[04/06/2020] 5:15PM GMT+1 : It’s Easier to Translate out of English than into it: Measuring Neural Translation Difficulty by Cross-Mutual Information

keleog commented 4 years ago

Link - https://arxiv.org/abs/2005.02354

Abstract: The performance of neural machine translation systems is commonly evaluated in terms of BLEU. However, due to its reliance on target language properties and generation, the BLEU metric does not allow an assessment of which translation directions are more difficult to model. In this paper, we propose cross-mutual information (XMI): an asymmetric information-theoretic metric of machine translation difficulty that exploits the probabilistic nature of most neural machine translation models. XMI allows us to better evaluate the difficulty of translating text into the target language while controlling for the difficulty of the target-side generation component independent of the translation task. We then present the first systematic and controlled study of cross-lingual translation difficulties using modern neural translation systems

hadyelsahar commented 4 years ago

My notes about equation (4) with details if someone wants to dig more on entropy and Cross entropy and KL divergence.
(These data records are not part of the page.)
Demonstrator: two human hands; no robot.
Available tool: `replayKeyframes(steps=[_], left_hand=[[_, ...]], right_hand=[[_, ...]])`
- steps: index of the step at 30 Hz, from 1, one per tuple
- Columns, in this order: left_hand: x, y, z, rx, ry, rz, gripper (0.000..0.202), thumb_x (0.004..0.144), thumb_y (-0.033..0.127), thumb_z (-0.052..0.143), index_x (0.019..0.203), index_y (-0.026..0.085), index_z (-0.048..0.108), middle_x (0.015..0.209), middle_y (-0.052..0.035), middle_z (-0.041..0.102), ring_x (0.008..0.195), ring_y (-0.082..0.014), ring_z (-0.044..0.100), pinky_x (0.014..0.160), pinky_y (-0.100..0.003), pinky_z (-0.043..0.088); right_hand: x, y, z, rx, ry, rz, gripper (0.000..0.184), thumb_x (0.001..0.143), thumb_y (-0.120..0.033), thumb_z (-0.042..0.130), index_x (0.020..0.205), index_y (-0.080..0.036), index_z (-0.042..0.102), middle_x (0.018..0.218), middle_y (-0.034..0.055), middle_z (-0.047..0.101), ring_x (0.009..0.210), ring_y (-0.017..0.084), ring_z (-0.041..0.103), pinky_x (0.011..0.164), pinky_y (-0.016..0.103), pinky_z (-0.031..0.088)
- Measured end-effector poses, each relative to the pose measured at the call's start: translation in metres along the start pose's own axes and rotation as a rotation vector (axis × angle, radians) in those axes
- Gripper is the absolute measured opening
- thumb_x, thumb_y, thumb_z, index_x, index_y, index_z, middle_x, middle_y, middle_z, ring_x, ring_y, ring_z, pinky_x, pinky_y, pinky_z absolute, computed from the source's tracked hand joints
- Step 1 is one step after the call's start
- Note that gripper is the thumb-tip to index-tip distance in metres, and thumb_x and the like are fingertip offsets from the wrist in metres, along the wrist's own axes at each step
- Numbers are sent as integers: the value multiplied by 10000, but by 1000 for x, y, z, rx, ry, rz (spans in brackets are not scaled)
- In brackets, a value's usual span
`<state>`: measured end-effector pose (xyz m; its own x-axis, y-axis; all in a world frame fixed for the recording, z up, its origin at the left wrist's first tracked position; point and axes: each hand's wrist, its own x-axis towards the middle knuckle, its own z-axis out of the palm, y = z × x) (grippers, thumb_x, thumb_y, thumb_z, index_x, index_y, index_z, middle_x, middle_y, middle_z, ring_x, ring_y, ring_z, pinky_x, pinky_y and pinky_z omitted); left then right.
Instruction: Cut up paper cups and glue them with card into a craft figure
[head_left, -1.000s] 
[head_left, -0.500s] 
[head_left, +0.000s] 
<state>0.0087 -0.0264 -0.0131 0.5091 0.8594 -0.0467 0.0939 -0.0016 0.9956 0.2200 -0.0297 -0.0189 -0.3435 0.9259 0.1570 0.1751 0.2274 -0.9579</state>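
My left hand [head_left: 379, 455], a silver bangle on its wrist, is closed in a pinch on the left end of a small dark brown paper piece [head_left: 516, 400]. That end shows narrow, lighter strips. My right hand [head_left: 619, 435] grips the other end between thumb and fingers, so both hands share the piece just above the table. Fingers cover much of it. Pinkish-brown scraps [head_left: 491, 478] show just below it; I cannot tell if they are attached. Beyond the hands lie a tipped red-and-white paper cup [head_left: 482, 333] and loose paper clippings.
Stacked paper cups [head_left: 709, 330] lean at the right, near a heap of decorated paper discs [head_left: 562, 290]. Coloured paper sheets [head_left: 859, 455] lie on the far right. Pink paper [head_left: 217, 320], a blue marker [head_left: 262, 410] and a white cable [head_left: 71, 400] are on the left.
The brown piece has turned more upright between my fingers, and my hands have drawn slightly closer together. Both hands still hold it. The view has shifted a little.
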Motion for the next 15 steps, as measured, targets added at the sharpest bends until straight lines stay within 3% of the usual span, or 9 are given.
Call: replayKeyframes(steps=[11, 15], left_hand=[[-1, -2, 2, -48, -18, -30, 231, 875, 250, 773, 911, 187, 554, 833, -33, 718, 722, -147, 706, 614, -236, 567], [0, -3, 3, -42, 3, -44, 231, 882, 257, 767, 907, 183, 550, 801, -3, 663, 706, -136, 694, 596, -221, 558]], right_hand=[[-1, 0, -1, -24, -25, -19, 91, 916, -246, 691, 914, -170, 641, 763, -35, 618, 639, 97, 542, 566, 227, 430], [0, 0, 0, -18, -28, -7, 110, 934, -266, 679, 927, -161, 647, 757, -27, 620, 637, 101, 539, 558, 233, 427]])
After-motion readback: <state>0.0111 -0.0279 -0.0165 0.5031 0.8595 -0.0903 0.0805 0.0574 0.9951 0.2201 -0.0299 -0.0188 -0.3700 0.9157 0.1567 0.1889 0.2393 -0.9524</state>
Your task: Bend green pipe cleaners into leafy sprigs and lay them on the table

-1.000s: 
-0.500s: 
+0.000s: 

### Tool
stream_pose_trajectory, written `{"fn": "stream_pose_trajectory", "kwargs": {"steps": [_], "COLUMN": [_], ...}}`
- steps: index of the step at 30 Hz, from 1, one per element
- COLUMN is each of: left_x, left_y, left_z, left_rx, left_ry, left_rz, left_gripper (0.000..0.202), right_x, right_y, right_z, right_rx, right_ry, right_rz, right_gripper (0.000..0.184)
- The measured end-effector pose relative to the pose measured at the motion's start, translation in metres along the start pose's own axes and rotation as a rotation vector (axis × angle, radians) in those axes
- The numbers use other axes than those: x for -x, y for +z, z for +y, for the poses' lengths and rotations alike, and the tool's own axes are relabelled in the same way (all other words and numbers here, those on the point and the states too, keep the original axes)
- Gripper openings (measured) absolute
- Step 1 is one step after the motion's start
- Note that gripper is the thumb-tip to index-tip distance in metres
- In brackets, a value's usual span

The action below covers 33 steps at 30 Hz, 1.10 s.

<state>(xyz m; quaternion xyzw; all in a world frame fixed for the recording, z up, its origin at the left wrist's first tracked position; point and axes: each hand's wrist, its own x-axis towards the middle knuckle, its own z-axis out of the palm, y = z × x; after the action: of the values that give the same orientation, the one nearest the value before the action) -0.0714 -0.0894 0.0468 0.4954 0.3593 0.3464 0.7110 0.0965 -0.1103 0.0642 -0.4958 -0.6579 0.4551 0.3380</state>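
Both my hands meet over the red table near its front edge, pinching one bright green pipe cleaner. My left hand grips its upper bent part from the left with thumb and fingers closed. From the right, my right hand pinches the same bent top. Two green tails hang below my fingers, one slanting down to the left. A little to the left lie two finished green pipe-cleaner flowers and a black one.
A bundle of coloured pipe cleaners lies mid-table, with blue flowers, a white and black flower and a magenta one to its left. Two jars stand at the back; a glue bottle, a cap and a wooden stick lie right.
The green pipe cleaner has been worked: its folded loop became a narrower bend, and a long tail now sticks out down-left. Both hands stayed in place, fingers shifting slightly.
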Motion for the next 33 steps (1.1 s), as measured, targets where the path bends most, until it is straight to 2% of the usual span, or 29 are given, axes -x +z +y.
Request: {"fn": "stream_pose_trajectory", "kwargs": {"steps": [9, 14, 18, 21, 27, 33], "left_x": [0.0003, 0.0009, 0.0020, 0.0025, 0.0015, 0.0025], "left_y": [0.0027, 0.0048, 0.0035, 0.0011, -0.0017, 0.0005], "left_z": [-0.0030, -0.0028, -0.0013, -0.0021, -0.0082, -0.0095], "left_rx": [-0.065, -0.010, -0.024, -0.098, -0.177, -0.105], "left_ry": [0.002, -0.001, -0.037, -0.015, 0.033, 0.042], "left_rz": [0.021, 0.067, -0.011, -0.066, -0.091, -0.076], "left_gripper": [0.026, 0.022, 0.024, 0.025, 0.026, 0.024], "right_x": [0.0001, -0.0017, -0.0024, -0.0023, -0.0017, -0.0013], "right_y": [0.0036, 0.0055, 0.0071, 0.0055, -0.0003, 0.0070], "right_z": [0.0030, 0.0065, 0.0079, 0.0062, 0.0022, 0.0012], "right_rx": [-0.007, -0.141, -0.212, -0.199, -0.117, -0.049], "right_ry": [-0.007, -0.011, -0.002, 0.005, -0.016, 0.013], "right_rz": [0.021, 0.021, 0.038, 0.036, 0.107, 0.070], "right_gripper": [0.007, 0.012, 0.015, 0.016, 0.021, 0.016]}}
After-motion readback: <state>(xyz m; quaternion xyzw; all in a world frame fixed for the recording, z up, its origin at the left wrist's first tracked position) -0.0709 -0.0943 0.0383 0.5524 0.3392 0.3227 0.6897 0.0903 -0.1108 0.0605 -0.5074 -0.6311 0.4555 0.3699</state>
If we use a model q approximate the true distribution of data p , then the cross entropy can be calculated as the amount of Information this model sees when we sample from the data. Or how much the model we trained is surprised when sees the data. For a good model to work this values have to bee low. That's why to train models we minimize the cross entropy.

Note here you can do this in the conditional and the non conditional case but in the paper they use the conditional case (since MT) so let's stick to it. We have to look into stuff here in the conditional case. so p(x) becomes p(t,s) as joint prob. or as conditional p(t|s) and q(x) becomes q(t,s) as joint prob. or as conditional q(t|s)

Note: Equation one

seems a bit non intuitive since they mix between joint P(x,y) and conditional Q(y|x). It is correct, the proof below for the conditional case of entropy, It is straight fwd to convert it to cross entropy: https://en.wikipedia.org/wiki/Conditional_entropy#Motivation

Note: Equation two: equation 2: this approx. is indeed known in non-conditional LMs (see here) I

eq 2: this approx. is indeed known in non-conditional LMs. afaik it's a MC estimate (in layman terms, MC is if I cannot model the probability of something but I can draw samples from I can use those samples to calculate estimates.) of the true data distribution.

In principle this is correct (even for the conditional case), in practice this needs lots of samples to work (which is the case in LMs eval). Test datasets of MT might be too small to get this approx. to work.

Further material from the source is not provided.